I was wondering why the query syntax is so limited. There are no OR queries, there are no fielded queries, or fuzzy, or approximate... Why?
The idea was to start simple, with the basics, and also stick to things which are efficient. Fuzzy searches are very expensive. I know of no web search engine which permits these. Google only added OR queries recently. Nutch starts with +, -, and phrases. That probably accounts for 99% of web searches. But adding OR, site:, domain:, link:, format: etc. would be useful.
The underlying index supports all these operations.

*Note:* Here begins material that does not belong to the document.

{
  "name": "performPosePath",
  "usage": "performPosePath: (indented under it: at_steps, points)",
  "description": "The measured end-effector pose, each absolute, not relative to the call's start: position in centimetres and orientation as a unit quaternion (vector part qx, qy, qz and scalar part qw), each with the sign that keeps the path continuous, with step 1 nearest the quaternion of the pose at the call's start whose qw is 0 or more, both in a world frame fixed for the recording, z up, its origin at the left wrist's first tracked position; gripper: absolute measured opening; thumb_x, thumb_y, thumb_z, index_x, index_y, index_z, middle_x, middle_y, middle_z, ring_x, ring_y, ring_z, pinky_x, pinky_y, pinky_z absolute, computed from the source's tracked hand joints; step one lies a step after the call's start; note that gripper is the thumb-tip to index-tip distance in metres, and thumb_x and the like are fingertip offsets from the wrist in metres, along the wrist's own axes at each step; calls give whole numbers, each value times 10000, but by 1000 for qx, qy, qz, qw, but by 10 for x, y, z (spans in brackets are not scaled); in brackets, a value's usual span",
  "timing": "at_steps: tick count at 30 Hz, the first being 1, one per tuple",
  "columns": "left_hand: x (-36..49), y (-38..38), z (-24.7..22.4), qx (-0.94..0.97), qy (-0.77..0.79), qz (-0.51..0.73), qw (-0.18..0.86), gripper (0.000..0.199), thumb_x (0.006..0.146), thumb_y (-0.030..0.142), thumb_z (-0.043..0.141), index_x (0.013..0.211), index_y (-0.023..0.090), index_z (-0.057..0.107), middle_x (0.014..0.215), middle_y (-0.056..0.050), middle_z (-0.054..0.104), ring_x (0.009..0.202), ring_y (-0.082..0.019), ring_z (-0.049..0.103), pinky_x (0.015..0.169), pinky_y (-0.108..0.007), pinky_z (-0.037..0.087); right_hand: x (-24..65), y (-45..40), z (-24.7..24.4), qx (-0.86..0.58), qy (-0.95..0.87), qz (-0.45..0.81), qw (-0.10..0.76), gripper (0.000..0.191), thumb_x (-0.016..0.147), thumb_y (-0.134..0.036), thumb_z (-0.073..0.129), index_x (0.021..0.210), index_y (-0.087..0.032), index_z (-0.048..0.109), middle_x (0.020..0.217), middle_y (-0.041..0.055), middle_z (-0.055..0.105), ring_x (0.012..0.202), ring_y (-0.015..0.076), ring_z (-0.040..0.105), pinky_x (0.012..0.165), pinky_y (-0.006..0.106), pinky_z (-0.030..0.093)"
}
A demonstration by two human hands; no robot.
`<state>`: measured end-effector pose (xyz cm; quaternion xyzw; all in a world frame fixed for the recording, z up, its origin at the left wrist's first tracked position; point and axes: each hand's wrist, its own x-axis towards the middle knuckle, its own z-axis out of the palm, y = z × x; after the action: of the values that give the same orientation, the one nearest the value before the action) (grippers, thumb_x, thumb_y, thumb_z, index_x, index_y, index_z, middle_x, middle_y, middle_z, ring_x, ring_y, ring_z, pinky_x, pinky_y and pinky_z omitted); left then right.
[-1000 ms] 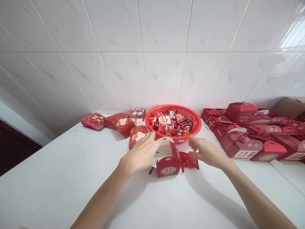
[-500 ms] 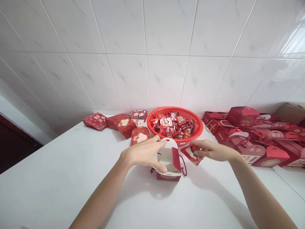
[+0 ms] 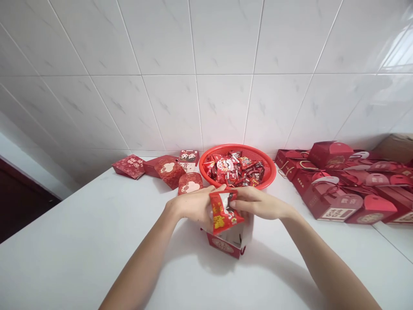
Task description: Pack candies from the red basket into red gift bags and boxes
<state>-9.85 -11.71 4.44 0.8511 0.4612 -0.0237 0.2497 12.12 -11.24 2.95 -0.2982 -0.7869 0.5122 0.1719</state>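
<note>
A small red gift box with a white inside stands on the white table, its top open. My left hand is at the box's left and back side, closed on it; the packet hides part of its fingers. Pinched in my right hand is a red snack packet with yellow print, held tilted over the box opening. A dark red cord shows at the box's lower right corner. Just behind both hands sits a red plastic basket holding many small wrapped sweets.
Flat and partly folded red boxes lie at the back left. Many assembled red gift boxes crowd the right side, with a brown carton behind them. A tiled wall rises behind the table.
My right hand has moved left with the snack packet, from beside the box to over its opening. The box has turned, and its front now faces more to the left.
</note>
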Motion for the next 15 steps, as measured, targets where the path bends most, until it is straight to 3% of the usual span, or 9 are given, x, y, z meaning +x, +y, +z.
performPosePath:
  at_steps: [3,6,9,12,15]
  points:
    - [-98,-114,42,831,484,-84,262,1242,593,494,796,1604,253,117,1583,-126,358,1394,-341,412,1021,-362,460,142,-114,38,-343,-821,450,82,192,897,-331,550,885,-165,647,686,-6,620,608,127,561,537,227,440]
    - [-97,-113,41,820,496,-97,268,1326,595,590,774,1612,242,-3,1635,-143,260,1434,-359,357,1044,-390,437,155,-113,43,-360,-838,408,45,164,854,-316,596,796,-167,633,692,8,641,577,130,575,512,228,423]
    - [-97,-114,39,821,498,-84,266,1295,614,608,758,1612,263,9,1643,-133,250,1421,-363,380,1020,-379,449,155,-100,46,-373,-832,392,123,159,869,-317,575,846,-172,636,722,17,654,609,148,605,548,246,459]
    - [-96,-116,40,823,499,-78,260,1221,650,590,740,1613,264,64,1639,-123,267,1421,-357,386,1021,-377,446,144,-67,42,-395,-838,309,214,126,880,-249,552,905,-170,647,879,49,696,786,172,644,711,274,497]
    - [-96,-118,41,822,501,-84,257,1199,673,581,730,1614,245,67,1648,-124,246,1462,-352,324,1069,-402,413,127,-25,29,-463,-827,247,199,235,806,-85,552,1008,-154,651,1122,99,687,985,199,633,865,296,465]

It would sometimes make a lot of sense to ask a query like "site:www.nutch.org" instead of "www nutch org" and hoping that the scoring algorithm gets it right...
I hope to make the query translation layer more extensible through the use of colon-terminated "fields", as you indicate. It's hard to make the parser extensible, so my idea is to have a single, slightly more general query syntax, and then permit folks to plugin alternate translators from Nutch to Lucene queries. The Nutch query data structure already stores a field per term, but the query parser doesn't yet use this. My idea would be to have the query parser parse these and pass them through to the translator, then permit plugins which could process these. By default, unrecognized fields would result in errors. A "site" field handler would probably be one of the first to implement. But none of this has yet been implemented.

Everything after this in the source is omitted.